« Un plan de relance de 7,6 M€ en Île-de-France »

    Laurent Roturier

    Entretien avec Laurent Roturier, directeur de la DRAC Île-de-France, président de l’association des DRAC.

    A combien se montent les aides à la relance en Île-de-France ?
    Le ministère de la Culture a déployé un volant inouï d’aides, à la mesure de la crise que traverse le secteur. Le plan de relance dont on parle ici est seulement une des facettes des plans qui ont été mis en place. Il y a eu aussi les allègements de charge, le chômage partiel, le fonds de solidarité... Et il vient en complément des crédits de droits commun qui s’élèvent à 68 millions d’euros pour la création en Île-de-France. Le plan de relance 2021 pour la DRAC d’Île-de-France, c’est 12 à 13 % de plus, à ce jour, soit 7,6 M€ qui sont mis en œuvre en deux vagues.

    Qui en bénéficie ?
    Sur l’ensemble du champ culturel, en intégrant les librairies, éditeurs, salles de cinéma, etc., 550 structures en ont déjà bénéficié. Sur la création, la première vague du plan de relance (4,6 M€) a permis de soutenir 200 opérations supplémentaires dont 60 compagnies indépendantes. Nous serons sur un chiffre équivalent pour la deuxième vague (3 M€).

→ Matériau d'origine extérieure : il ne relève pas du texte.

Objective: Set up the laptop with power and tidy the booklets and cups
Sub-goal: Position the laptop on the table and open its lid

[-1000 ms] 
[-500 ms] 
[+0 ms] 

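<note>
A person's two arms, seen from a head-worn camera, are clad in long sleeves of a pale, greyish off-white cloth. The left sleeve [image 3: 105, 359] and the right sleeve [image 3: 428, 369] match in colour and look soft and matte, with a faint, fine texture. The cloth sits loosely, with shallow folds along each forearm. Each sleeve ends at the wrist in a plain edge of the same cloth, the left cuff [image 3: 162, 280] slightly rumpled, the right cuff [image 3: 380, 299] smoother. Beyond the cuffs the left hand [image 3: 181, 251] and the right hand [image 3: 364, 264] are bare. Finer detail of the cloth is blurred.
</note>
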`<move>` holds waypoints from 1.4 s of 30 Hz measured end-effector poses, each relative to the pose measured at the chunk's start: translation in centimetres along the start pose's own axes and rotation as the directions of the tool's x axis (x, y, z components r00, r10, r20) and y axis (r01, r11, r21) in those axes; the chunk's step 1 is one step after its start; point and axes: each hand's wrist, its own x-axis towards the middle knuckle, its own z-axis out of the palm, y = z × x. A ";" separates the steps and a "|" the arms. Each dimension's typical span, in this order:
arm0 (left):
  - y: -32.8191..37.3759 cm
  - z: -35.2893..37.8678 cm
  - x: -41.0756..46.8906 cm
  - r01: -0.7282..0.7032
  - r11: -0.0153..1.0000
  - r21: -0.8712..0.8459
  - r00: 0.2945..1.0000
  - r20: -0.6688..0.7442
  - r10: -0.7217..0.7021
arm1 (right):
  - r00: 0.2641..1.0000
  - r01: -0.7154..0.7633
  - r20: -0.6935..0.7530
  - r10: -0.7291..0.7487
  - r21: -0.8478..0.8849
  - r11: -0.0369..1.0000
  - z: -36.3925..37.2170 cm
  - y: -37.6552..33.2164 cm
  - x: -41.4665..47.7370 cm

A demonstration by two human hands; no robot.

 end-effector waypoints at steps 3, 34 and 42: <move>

    Quelles sont les priorités ?
    Nous avons deux grands objectifs qui correspondent aux priorités ministérielles : la sauvegarde, c’est-à-dire faire en sorte que l’on retrouve un écosystème intact après la crise. à ce titre, les lieux labellisés de l’état ont un rôle éminent. Et nous sommes attentifs à ce que cette pérennité soit assurée aussi grâce au maintien des aides des collectivités. La deuxième priorité est la relance : être prêt lorsque la date de réouverture sera donnée, qu’il n’y ait pas de contrainte économique qui freinerait la reprise. En Île-de-France, nous avons aussi des objectifs spécifiques : l’équilibre entre les territoires en raison de la grande hétérogénéité entre la capitale et la grande couronne. Nous allons donc vers des opérateurs jusqu’ici peu soutenus, comme les tiers-lieux en zones rurales et des opérateurs qui s’adressent à la jeune création.

    Des exemples ?
    Je vous citerai un projet intéressant en Seine-et-Marne : la Douve blanche, à égreville, qui travaille avec les très jeunes talents de la musique électro. Dans l’Est parisien, je citerai la Station Gare des Mines (collectif MU) qui réunit une vingtaine d’associations. Il y a une volonté de la ministre d’aller vers les tiers-lieux. Nous avons choisi de ne pas travailler sous forme d’appel à projets. Nous faisons appel à la concertation avec les organisations professionnelles, les élus, et au travail d’expertise des équipes de la DRAC pour identifier des projets qui, jusqu’ici, ne pouvaient pas être soutenus parce qu’ils n’étaient pas dans les cadres habituels. La première vague a aussi permis de consacrer 1 M€ au projet de construction de la scène de musiques actuelles Forum II, à Vauréal, en investissement et 145 000 euros aux tiers-lieux. La deuxième vague est en train d’être programmée.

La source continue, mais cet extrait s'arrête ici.